:: What is being asked ::
Report how many lines of the data contain the string "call". Add nothing.
▼▼▼
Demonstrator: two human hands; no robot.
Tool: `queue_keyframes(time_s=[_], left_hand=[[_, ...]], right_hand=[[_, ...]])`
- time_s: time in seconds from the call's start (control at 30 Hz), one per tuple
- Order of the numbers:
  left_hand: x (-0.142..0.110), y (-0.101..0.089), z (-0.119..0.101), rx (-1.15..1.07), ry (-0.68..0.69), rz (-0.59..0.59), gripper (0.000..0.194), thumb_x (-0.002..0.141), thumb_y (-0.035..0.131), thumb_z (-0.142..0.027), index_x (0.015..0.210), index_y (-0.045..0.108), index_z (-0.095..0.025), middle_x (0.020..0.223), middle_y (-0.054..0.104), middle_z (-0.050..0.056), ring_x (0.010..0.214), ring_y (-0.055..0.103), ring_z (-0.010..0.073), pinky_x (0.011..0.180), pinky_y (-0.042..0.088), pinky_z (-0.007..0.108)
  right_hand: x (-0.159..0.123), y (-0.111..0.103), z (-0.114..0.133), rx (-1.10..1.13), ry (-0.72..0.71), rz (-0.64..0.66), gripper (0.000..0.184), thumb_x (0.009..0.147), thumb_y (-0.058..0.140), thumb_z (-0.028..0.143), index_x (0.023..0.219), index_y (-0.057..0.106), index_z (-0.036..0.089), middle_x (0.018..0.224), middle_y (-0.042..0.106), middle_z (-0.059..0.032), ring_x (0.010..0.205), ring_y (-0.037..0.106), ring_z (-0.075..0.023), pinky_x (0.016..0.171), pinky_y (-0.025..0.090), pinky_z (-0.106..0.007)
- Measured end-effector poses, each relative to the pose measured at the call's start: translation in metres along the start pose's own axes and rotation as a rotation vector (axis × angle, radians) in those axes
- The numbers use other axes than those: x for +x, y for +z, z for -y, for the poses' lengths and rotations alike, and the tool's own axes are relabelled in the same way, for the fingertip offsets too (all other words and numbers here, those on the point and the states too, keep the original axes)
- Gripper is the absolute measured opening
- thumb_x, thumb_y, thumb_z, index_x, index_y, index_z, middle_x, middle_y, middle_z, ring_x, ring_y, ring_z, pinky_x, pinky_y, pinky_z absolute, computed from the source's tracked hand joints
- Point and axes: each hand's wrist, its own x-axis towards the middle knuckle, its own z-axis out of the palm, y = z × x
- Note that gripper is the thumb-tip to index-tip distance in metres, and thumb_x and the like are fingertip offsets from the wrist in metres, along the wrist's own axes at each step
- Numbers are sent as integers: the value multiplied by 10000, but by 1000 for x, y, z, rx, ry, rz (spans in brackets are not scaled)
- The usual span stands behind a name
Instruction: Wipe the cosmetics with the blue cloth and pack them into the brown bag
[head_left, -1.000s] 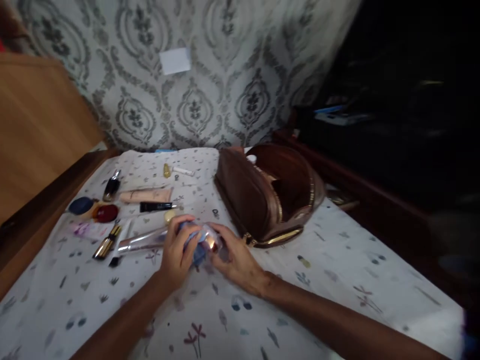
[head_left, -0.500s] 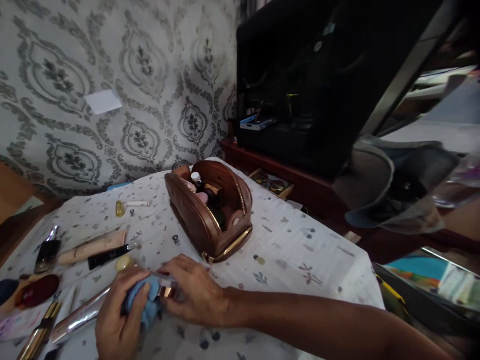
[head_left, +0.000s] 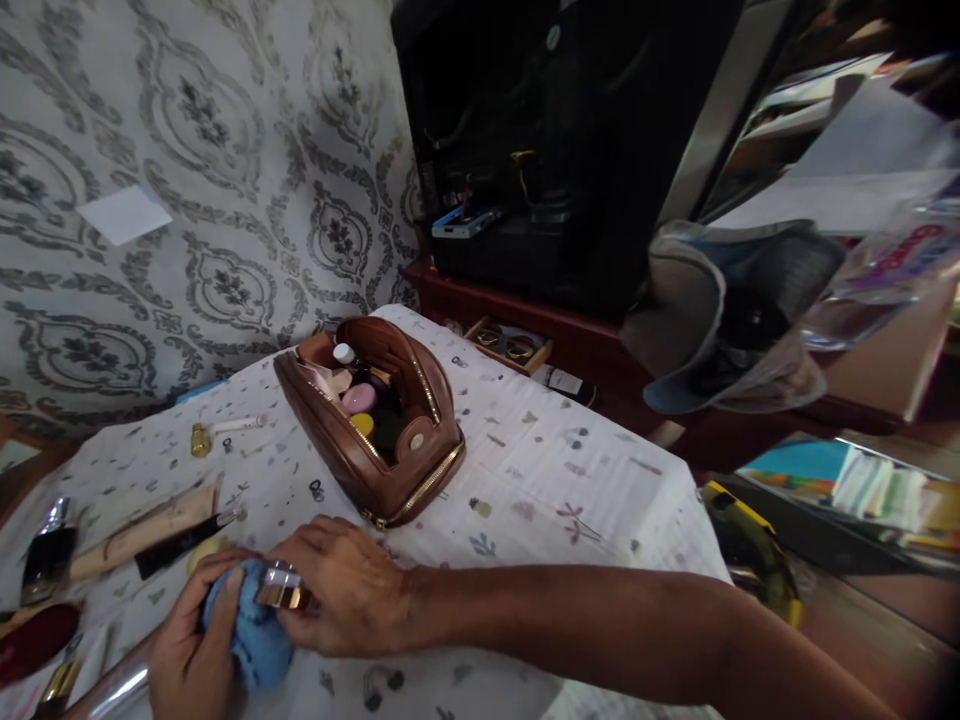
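My left hand (head_left: 187, 640) is closed around a crumpled blue cloth (head_left: 262, 655), pressing it against a small shiny container (head_left: 283, 588). That container looks clear with a copper-coloured part, and its exact kind is hard to tell. The fingers of my right hand (head_left: 349, 590) grip it from the right side. Just beyond both hands stands an open brown zip bag (head_left: 334, 445), with a white-capped bottle (head_left: 345, 354), a pink item (head_left: 360, 399) and other cosmetics inside. A round cream-coloured item (head_left: 206, 553) lies close behind my left hand, partly hidden.
Cosmetics lie on the patterned white cloth (head_left: 525, 510) at left: a beige tube (head_left: 150, 532), a black tube (head_left: 176, 545), a dark bottle (head_left: 49, 550), a dark red item (head_left: 37, 640) and a small gold bottle (head_left: 199, 440). A large dark screen (head_left: 540, 150) and a hat (head_left: 679, 310) are at right.
The view has swung to the right, so the bag and cosmetics appear further left. Both hands keep hold of the blue cloth and the shiny container, which shows more clearly now.
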Motion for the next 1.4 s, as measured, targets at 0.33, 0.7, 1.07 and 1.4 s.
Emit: queue_keyframes(time_s=[0.33, 0.7, 1.07, 1.4], left_hand=[[5, 3, 3, -85, -250, 29, 524, 652, 723, -675, 830, 646, -188, 840, 698, 7, 816, 658, 236, 709, 543, 305], [1, 2, 8, 143, 211, 60, 421, 931, 490, -531, 845, 715, -185, 1030, 586, 64, 1040, 577, 239, 925, 482, 363], [-5, -3, 8, 157, 461, -103, 165, 951, 575, -288, 1087, 627, -211, 1032, 656, 28, 963, 632, 180, 876, 494, 302], [-9, 0, -4, 226, 720, 79, 251, 981, 486, -120, 1175, 618, -208, 1133, 596, 52, 1063, 575, 169, 954, 456, 291]], right_hand=[[0, -10, 1, 31, 51, 29, 509, 796, 669, 394, 1210, 522, 138, 1053, 690, -113, 959, 652, -276, 812, 544, -364], [-1, -16, 4, -8, 78, 141, 409, 924, 601, 351, 1269, 569, 134, 1093, 661, -114, 1060, 606, -263, 872, 521, -367], [-6, -10, -2, 75, -43, 53, 333, 978, 525, 277, 1261, 547, 101, 1075, 666, -133, 1016, 585, -245, 900, 494, -362], [0, -14, 4, 66, 137, 99, 377, 858, 699, 356, 1160, 566, 174, 1067, 670, -96, 994, 613, -247, 814, 499, -352]])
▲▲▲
:: Exercise output ::
2